Figure 1

Screening system for demethylation agents. (A) Schematic depiction of the reporter system in MCF7 cells. The reporter gene system consists of two constructs (top). Expression of Tet repressor (TetR) was under the regulation of Trip10 promoter. The addition of doxycycline (Dox) or targeted methylation of Trip10 promoter (center) blocks the silencing/binding of Tet repressor onto the Tet operator (TetO₂) thus the EGFP would express and become detectable with fluorescence microscope. Bottom, demethylation of the Trip10 promoter restores the expression of Tet repressor and thus silences the EGFP. Open circles: unmethylated CpG dinucleotides; filled circles: methylated CpG dinucleotides. (B) Validation of the reporter gene system.

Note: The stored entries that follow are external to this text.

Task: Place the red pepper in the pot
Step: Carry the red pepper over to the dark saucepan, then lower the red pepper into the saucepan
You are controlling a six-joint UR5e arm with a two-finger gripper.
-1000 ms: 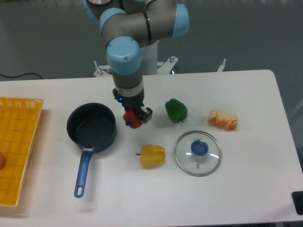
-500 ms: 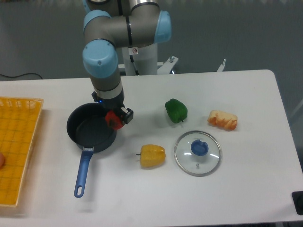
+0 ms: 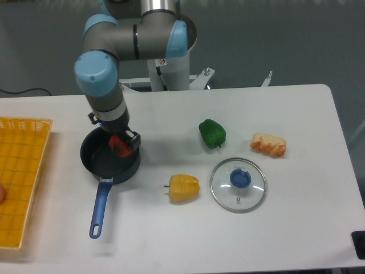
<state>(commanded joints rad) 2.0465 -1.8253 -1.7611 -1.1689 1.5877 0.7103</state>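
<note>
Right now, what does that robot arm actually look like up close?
The arm is made of thick silver-grey tubes linked by rounded joints with light blue caps. A small sticker marks the upright section. At its tip sits a compact black end effector. A white base stands behind the table.

Clearance round pot
Rim ringing gripper w/ red pepper; open tabletop to right, yellow pepper & green pepper well apart; basket near on left.
</note>
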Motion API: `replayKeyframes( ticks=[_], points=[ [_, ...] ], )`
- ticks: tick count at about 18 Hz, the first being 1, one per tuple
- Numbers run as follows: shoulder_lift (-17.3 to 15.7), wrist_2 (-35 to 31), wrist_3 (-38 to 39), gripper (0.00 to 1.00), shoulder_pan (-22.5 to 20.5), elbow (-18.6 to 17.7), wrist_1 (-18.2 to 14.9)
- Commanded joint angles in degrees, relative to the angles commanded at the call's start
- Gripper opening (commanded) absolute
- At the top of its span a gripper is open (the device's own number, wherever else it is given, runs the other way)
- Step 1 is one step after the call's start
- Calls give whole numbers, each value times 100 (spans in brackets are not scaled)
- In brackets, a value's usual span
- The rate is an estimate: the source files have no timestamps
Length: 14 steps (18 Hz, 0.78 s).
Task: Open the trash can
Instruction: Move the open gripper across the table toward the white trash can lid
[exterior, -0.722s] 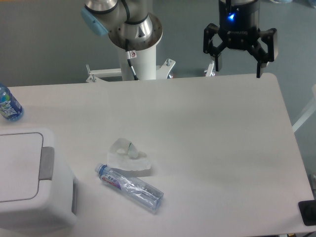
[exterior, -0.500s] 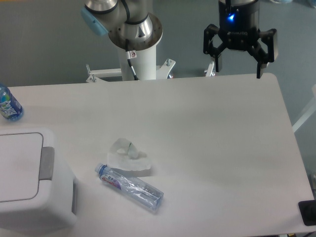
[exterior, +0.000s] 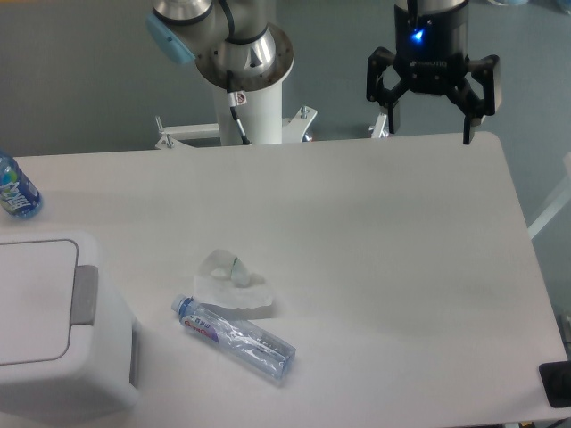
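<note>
The trash can (exterior: pixel 53 330) is a large white boxy bin at the table's front left corner. Its flat lid is shut and its grey push-button bar (exterior: pixel 85 294) faces right. My gripper (exterior: pixel 430 132) hangs open and empty above the table's far right edge, far from the trash can, with its fingers spread wide and pointing down.
A crushed clear plastic bottle (exterior: pixel 234 333) lies just right of the trash can, with a crumpled clear plastic piece (exterior: pixel 232 282) behind it. A blue bottle (exterior: pixel 15 189) sits at the far left edge. The arm's base (exterior: pixel 245 85) stands behind the table. A black object (exterior: pixel 555 383) sits at the front right corner.
The gripper has shifted very slightly; nothing else has moved.
</note>
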<state>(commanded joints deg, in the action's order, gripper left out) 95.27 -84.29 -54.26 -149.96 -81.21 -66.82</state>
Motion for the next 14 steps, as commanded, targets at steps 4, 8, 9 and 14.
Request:
replayKeyframes(
  ticks=[4,8,9,14],
  points=[
    [264,-9,1433,100,475,35,433],
    [326,35,2453,100,897,53,424],
    [370,61,2760,100,1081,61,433],
    [651,228,3868,100,1767,88,740]
  ],
)
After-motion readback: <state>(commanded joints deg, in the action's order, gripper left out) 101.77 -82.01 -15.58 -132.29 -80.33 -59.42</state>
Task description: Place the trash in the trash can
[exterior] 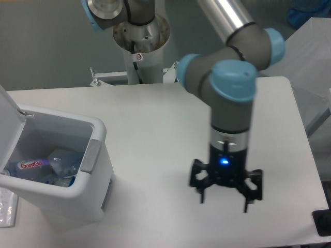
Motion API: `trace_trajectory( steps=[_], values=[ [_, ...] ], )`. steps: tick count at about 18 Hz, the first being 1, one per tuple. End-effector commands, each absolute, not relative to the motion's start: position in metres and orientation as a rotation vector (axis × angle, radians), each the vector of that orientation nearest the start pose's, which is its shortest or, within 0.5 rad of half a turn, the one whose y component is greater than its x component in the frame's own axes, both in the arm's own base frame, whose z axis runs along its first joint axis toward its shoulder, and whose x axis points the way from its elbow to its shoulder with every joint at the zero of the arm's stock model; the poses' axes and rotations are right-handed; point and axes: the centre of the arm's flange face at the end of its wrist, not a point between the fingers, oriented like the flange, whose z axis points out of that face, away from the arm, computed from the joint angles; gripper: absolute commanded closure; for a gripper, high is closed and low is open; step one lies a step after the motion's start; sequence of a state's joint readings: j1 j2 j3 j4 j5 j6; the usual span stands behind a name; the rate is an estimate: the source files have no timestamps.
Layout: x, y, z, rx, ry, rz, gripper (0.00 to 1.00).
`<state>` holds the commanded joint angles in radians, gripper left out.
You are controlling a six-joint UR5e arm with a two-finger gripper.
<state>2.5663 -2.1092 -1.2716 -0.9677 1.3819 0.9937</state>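
We see the gripper (224, 199) hanging over the right part of the white table (155, 119), its two fingers spread wide apart with nothing between them, well away from the trash can (77, 199). The can stands at the left edge with its lid (9, 121) flipped up. Inside it lies the crushed bottle (44, 164); we cannot make out the tissue.

Hand (225, 200) downward, fingers apparently spread
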Motion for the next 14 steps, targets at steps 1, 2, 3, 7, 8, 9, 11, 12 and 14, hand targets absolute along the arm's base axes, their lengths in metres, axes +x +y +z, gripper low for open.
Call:
trace_trajectory(
  steps=[1,2,3,7,8,9,11,12,14],
  values=[
    [-0.526,0.52,0.376,-2.81,0.06,0.283,0.0],
    [-0.527,0.517,0.376,-2.83,0.058,0.286,0.0],
    [-0.526,0.517,0.376,-2.835,0.057,0.279,0.0],
    [-0.519,0.51,0.363,-2.905,0.137,0.2,0.0],
    [-0.519,0.505,0.361,-2.962,0.223,0.17,0.0],
    [-0.524,0.493,0.363,-3.017,0.29,0.151,0.0],
    [-0.525,0.486,0.378,-3.047,0.352,0.133,0.0],
    [-0.524,0.485,0.378,-3.048,0.352,0.129,0.0],
    [-0.523,0.486,0.377,-3.048,0.352,0.129,0.0]
  ],
)
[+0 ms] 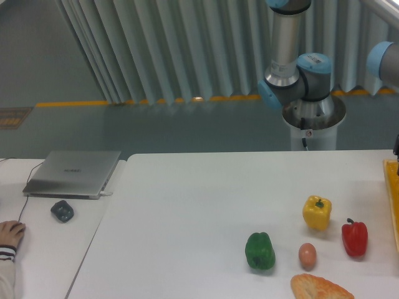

As shown, presence of doxycycline did not affect the cell density, but increased the intensity of EGFP substantially (top). Histograms show the quantified EGFP intensity in the presence or absence of doxycycline (bottom). The EGFP intensity was analyzed and quantified by Image J. Columns, mean (n = 3); error bars, S.D. (C) Tracking of the transfected me_Trip10 DNAs. In vitro methylated Trip10 promoter DNAs were labelled with or without (control) Cy5 and then used to transfect the MCF7 cells. There is a high degree of overlap between the EGFP-expressing cells and Cy5-positive cells, suggesting the high transfection efficiency in this system.